Fran bowed his head and cradled it in his hands. "I don't understand how he could've found out –" then he stopped, jerked his head up and groaned. "The bouncers," he concluded. I simply shuffled my feet and held my knees to my chest. "The bouncers were Night People. If they were then they could've heard the music stop – they could've…" he spun off and simply took a deep breath.
Then he turned to me and stood up. "Let's go,"
"But I have to get home," I finally managed to blurt out. Fran looked hurt and I regretted it instantly. Because he had no home to go to now – not in Swindon, anyway. "Hannah, please…"
"I could call my parents and say I'm sleeping round a friend's," I replied immediately, already getting my phone out of my pocket. I refused to carry my money and phone in handbags when I went to Brunel – I didn't want to risk it getting stolen.
Fran smiled and nodded.
"Mum? I'm staying over at Lily's tonight-" God, the word Lily left a bitter taste in my mouth after the evening's events and it was hard for me to force the image of my friend into mind - I was so focused on the Redfern Lily and not the Raynor Lily, "She's inviting some girls… Yeah, I know it's short notice but… Well, put it this way, Lily knows people Mum – I could be popular... Well, Katie's going and so is Leighanne… Oh you know who Leighanne is! Look, Mum do you want me to have a social life or –" I stopped when I saw Fran sniggering. I winked and then started wrapping up the conversation. "Yep, uh huh, okay Mum. Thanks! Bye!"

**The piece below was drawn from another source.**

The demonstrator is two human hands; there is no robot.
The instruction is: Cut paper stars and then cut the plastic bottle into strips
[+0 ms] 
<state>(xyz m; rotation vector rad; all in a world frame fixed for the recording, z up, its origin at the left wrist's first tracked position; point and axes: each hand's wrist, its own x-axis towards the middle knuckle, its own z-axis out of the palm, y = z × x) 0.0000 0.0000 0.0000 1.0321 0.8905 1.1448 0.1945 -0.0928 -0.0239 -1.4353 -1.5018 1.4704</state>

I put the phone down and just swung it back in my pocket. "Will she check up on you?" Fran asked, watching me intently. I waved a hand. "Nah, she trusts me," then I looked up at him. "Now where?" I asked, motioning my head back so it signified the burning skeleton of the house. Fran grimaced and held out his hand.
"Do you trust me?" he asked, voice quiet and mysterious. I raised an eyebrow and folded my arms. "Why?"
"Do you trust me?" he repeated, not removing his hand. For an instant, our eyes locked. "Y-e-s," I replied, confused. I took Fran's hand and he smiled, a secret smile.
"Then let's go," he whispered in my ear.